Cross-striated bedrock exposures along the coast of the Bay of Fundy record distinct shifts of ice flow from northeastward during the Scotian Phase, to northwestward and finally westward during the Chignecto Phase. Small ice caps were generated after Scotian Phase retreat perhaps during a brief late-glacial climatic reversal over southern Nova Scotia, (SM-South Mountain Ice Cap), the Northumberland Strait area (C-Chignecto Glacier) and the Antigonish Highlands in northern Nova Scotia (A-Antigonish-Chedabucto Bay Glacier Complex). Even today, these are areas of high snowfall accumulation. Field evidence of a short late-glacial re-advance is given by Hickox (1962) who described kames on top of a marine delta related to Scotian Phase deglaciation along the Bay of Fundy. On the Atlantic coast of Nova Scotia, ice flow during the Chignecto Phase was southwestward. Moraines in the inner Scotian Shelf are oriented NW-SE, perpendicular to the Chignecto Phase flow pattern, and may represent the margin of Chignecto Phase ice in the offshore areas. This event is bracketed between 13.2 (~15.9 CAL) and 12.3 ka (~14.5 CAL) based on radiocarbon dates from lakes cores in front of and behind glacier margins.
After the Chignecto Phase the climate warmed and glaciers melted and disappeared from most of Nova Scotia. Forests with spruce and pine started to invade southern Nova Scotia, along with a host of critters. The first human inhabitants of Nova Scotia came about 11 ka, (~12.9 CAL) perhaps hunting migrating Caribou. Sea-level began to rise from a low point of 80-100 m below present at the outer banks.
Around 10.8 ka (~12.9 CAL) this warming trend was abruptly terminated. In southern Nova Scotia winter snow and ice fields may have persisted throughout the summers. Remnant glaciers were re-invigorated in northern Nova Scotia and glacial lakes formed in areas where these glaciers readvanced and dammed up old drainage pathways.
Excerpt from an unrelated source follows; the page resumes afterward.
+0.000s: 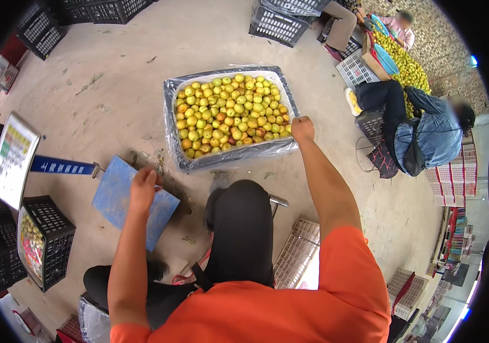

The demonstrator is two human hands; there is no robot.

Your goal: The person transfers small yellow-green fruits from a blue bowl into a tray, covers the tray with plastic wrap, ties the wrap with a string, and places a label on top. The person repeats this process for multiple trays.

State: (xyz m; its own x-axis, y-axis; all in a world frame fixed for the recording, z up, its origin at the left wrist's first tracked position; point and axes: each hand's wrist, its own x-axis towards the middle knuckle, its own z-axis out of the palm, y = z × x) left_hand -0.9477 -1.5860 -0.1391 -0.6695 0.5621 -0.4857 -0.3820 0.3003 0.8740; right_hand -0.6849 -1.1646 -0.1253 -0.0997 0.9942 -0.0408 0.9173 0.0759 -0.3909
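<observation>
A black plastic crate (170, 115), lined with white material and wrapped in clear plastic film, sits on the floor before me. It is filled with small round yellow-green fruit (231, 113), some tinged orange or red. My right hand (303, 129) grips the crate's right rim with the arm stretched out. Over the blue platform (115, 195) of a platform scale, my left hand (142, 188) has its fingers curled closed; nothing shows clearly in them. The scale's blue post (62, 166) leads to a tilted white display panel (15, 160) on the left.
At left stands another black crate (58, 244) of fruit. A pale plastic crate (296, 253) is near my right leg. Stacked black crates (276, 25) stand beyond. People, including one in a blue top (435, 133), sit around a fruit pile (405, 64) with blue basins (386, 60).
</observation>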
In lakes adjacent to the glaciers, meltwater from the snow packs carried mud into the lake basins, producing a distinctive sediment layer, a climate signature in the record of lakes throughout Maritime Canada. Glacial deposits including till and glacial lake mud were deposited over older peat bogs from a preceding warm period. After this climate fluctuation, the climate warmed rapidly, and after 10 ka (~11.5 CAL) spruce forests were established over much of Nova Scotia.